Dans le cadre du travail de la future Chaire Dynamiques Urbaines à l’École Urbaine de Sciences Po, nous allons proposer des éléments quantitatifs pour essayer de comprendre les dynamiques urbaines et de les documenter à différents niveaux de granularité.

Figure 3

Le tableau reproduit ici montre le nombre de kilomètres moyens qu’un actif dans une unité urbaine parcourt et l’évolution sur 10 ans. Ces chiffres sont calculés à partir des données de mobilité issues du recensement. Cette mesure permet d’aborder la question de l’étalement, non pas par la consommation des sols, mais par l’extension — ou la contraction — des distances parcoures. Il y a une certaine homogénéité entre les aires urbaines dans les kilomètres parcourus ; la médiane est d’à peu près 8 kilomètres et les grandes unités urbaines comme Paris, Toulouse, Marseille se situent dans un mouchoir de poche. Quelques villes ont des distances plus basses, comme Nice, Clermont-Ferrand ou Strasbourg. D’autres, au contraire, affichent des distances plus grandes que la médiane, traduisant parfois une géographie spécifique. Mais la colonne indiquant la variation du nombre moyen de kilomètres au cours des dix dernières années montre que la plupart des grandes aires urbaines sont en expansion et, dans ces villes, le nombre de kilomètres parcourus par les actifs augmente. Cela traduit un étalement urbain.

On peut aussi examiner la question des kilomètres parcourus pour servir les emplois en inversant le point de vue. Cette approche permet de dépasser la notion d’aire urbaine, qui est en partie arbitraire et d’intégrer les déplacements nécessaires pour occuper les emplois et qui peuvent provenir d’au-delà des limites habituelle de l’agglomération. Le diagnostic est confirmé et les disparités entre villes sont assez grandes.

Cette approche doit être complétée pour intégrer en particulier l’impact des systèmes de transports en commun (TC). Un kilomètre parcouru en voiture ou en TC n’ont pas le même contenu en CO2.

Ces éléments illustrent la dynamique des métropoles et son volet mobilité. L’expansion s’accompagne d’un étalement plus important.

6 Vers une autre définition de l’accessibilité

Illustrons le besoin d’entrer dans le détail et les nuances que l’on peut apporter au rôle des villes dans l’accès à l’emploi.

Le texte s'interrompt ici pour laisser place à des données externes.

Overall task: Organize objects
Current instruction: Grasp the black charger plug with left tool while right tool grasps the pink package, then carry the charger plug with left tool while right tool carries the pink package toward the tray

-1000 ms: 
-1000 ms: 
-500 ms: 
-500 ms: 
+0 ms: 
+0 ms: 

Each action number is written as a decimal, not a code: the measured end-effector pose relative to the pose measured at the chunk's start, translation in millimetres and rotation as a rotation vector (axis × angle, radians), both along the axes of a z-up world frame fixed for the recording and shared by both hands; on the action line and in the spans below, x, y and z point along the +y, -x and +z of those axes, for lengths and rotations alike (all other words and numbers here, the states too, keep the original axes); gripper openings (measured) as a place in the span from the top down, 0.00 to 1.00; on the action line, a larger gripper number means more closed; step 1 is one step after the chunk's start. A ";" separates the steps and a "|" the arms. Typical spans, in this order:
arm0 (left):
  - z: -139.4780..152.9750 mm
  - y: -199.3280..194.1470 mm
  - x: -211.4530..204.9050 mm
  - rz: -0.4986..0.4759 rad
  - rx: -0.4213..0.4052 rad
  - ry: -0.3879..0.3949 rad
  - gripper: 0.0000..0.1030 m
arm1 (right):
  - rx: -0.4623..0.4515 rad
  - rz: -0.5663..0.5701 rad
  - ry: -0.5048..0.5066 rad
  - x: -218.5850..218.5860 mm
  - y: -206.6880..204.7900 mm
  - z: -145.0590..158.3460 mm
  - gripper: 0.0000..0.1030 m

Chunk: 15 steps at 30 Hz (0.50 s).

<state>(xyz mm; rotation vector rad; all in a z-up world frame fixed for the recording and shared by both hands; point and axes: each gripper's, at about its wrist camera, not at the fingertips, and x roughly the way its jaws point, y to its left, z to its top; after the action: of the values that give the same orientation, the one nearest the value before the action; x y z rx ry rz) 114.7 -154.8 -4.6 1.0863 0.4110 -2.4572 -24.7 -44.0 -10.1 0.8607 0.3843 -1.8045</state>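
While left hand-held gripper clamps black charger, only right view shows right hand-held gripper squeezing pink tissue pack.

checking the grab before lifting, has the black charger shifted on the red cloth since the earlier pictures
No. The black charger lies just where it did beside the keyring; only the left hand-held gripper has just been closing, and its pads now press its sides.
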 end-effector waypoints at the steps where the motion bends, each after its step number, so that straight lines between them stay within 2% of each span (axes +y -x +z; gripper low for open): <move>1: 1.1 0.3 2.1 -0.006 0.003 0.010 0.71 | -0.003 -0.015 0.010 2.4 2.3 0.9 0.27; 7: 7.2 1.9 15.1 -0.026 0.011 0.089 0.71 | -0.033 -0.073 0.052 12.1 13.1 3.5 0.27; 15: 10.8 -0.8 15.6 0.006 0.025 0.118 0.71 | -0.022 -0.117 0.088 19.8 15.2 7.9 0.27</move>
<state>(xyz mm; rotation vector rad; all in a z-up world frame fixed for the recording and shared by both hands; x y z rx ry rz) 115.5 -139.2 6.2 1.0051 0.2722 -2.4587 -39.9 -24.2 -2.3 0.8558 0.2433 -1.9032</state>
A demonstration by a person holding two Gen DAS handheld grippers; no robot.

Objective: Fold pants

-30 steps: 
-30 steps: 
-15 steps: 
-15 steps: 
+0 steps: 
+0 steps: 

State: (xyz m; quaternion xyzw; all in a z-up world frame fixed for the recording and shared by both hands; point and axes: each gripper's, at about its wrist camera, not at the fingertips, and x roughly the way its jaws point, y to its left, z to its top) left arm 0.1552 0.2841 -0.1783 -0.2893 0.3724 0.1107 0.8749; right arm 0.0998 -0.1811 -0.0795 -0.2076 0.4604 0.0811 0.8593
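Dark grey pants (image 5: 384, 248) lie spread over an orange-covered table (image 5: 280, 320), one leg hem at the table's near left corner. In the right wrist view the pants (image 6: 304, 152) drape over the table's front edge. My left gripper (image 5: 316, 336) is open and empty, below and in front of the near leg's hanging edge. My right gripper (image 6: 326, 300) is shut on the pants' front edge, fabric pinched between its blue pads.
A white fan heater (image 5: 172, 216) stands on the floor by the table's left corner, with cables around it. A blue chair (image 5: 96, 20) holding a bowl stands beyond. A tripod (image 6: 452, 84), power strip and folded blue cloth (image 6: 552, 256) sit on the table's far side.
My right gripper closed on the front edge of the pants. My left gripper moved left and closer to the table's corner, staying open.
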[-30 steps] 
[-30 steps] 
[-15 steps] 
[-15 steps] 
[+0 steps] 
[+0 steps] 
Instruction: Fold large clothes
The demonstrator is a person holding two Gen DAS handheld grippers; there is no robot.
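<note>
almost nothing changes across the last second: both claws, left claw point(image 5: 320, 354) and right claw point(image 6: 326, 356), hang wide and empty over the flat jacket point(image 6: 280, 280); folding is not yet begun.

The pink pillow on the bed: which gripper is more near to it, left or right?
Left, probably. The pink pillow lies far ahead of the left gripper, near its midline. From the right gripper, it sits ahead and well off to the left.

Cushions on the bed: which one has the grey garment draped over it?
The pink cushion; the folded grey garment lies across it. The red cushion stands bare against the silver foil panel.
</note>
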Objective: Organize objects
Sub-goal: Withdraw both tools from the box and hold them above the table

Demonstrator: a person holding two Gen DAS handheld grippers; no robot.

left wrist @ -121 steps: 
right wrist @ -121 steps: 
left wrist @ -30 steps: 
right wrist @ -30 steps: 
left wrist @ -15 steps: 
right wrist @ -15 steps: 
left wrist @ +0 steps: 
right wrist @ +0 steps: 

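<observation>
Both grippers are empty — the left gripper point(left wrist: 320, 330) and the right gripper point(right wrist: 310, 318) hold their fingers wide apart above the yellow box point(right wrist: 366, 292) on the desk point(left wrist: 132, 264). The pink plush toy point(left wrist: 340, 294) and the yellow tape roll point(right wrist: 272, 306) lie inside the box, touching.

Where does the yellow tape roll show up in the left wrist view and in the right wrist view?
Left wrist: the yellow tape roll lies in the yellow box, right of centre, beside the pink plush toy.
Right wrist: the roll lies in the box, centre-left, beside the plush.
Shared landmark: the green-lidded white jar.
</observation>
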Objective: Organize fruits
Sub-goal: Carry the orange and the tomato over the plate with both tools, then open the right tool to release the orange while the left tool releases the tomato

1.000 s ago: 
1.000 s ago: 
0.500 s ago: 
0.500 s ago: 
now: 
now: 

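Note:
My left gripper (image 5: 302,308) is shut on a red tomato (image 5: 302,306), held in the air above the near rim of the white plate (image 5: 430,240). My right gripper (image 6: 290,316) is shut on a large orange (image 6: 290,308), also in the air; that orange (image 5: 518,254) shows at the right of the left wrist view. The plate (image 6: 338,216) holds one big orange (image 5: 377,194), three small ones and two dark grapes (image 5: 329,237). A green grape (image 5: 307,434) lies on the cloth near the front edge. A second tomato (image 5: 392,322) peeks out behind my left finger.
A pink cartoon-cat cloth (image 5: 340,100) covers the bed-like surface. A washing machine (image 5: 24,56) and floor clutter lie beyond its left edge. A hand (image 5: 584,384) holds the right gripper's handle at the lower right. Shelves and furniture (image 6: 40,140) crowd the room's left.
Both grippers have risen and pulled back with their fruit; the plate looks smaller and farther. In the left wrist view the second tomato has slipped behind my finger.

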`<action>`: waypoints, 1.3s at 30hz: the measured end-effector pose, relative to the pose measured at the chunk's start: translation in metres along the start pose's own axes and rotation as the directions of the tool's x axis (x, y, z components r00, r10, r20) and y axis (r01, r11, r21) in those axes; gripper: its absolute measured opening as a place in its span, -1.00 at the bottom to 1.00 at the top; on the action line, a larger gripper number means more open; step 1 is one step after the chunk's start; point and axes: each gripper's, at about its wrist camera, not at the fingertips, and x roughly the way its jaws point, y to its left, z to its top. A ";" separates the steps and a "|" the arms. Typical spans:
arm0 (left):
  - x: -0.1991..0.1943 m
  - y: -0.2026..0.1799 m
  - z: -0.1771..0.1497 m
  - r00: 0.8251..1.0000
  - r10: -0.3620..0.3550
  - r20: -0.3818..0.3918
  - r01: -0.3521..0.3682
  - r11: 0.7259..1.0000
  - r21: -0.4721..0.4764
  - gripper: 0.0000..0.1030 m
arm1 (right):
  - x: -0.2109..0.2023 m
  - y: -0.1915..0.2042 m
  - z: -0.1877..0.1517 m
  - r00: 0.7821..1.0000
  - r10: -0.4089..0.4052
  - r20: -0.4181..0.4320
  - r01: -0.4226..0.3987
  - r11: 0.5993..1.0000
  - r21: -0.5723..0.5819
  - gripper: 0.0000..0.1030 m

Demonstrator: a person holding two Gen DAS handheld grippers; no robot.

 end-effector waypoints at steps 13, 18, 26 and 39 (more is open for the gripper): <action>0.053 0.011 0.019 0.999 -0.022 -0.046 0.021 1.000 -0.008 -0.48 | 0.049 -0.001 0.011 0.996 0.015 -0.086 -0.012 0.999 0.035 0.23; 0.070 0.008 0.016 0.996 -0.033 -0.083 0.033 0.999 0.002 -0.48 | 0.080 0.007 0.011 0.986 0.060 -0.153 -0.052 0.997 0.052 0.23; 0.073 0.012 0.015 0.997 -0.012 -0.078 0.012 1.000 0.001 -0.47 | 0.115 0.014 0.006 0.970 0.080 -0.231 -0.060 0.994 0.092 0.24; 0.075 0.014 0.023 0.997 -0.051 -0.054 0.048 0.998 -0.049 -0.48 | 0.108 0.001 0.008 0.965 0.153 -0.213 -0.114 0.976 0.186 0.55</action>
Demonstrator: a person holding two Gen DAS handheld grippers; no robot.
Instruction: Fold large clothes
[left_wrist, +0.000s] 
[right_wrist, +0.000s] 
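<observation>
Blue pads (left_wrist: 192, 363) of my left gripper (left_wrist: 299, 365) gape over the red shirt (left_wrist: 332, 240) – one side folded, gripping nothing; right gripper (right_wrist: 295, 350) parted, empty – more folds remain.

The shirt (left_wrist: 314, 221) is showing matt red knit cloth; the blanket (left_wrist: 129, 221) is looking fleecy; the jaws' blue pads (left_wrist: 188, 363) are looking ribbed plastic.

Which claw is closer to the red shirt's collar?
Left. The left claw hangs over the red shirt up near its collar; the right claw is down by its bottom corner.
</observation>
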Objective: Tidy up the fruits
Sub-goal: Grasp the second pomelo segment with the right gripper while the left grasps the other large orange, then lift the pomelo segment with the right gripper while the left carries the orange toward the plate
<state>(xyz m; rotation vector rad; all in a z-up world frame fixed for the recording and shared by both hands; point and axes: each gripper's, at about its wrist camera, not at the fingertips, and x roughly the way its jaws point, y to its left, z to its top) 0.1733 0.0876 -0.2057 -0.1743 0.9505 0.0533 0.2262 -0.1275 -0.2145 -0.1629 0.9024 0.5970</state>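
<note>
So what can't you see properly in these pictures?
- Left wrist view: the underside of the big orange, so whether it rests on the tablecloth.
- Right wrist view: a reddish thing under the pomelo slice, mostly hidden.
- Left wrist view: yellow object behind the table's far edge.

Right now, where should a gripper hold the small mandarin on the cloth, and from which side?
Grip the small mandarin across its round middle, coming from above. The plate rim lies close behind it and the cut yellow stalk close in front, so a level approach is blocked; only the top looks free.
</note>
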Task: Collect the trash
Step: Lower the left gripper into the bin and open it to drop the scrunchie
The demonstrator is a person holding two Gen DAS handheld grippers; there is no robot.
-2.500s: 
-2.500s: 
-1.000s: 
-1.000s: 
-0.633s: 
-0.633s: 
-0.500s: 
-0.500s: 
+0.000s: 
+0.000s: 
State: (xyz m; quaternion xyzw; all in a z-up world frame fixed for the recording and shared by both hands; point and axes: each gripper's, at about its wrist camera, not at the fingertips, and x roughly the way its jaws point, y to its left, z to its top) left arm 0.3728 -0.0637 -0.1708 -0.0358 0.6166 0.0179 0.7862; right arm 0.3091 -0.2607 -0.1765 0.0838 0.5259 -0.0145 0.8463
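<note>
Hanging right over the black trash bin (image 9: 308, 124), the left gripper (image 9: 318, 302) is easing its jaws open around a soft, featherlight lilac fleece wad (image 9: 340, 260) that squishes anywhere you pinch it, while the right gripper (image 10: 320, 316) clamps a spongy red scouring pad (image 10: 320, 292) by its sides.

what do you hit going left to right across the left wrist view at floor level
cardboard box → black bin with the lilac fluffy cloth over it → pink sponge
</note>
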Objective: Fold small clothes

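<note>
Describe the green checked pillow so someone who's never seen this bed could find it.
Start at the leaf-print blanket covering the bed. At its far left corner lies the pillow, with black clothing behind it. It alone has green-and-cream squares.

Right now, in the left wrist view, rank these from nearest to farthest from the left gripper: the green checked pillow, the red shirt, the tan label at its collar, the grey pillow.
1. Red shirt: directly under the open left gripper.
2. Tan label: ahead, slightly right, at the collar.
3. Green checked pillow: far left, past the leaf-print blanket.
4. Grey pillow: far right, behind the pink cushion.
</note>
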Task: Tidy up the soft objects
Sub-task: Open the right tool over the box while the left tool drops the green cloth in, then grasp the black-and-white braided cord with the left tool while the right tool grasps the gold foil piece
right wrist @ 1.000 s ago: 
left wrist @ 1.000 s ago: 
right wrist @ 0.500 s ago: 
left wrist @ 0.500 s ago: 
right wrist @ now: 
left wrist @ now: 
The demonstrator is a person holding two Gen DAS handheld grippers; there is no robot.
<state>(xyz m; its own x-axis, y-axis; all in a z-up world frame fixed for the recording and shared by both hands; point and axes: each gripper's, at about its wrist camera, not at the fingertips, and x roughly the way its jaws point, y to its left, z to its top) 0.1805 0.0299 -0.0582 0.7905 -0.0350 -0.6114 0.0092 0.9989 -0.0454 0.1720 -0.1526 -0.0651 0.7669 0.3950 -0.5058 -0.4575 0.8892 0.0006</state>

Définissons l’accessibilité à l’emploi comme le temps minimal, en transport en commun sur les graphiques, pour accéder à au moins 50’000 ou 250’000 emplois. Le principe de construction suppose la mobilisation de données denses. Il faut localiser les résidents (ici au carreau 200 mètres), les emplois (à la même résolution) ainsi que les temps de parcours entre chaque paire de résidence et d’emplois) en utilisant les informations disponibles sur les réseaux de transport. À l’échelle de l’agglomération de Paris, cela représente plusieurs milliards de paires pour construire les isochrones.

Figure 4

Chaque point sur la carte signale par une couleur le temps pour accéder à deux seuils d’emplois. Logiquement, le centre de Paris est en vert avec des temps de parcours inférieurs à 20 minutes. La densité du réseau de transport se combine à une densité d’emploi record pour produire un accès très rapide à de nombreuses opportunités.

Mais le plus frappant n’est pas le centre de Paris mais la comparaison entre la périphérie (la première couronne) et le centre des aires urbaines de Lyon ou d’Aix-Marseille. L’agglomération Parisienne est une formidable machine à mettre en relation résident et emploi. En moins de 45 minutes, dans l’agglomération parisienne, plus de 7 millions de personnes accèdent à au moins 250’000 emplois. À Lyon, c’est seulement un peu plus de 800’000 personnes et moins de 300’000 à Aix-Marseille.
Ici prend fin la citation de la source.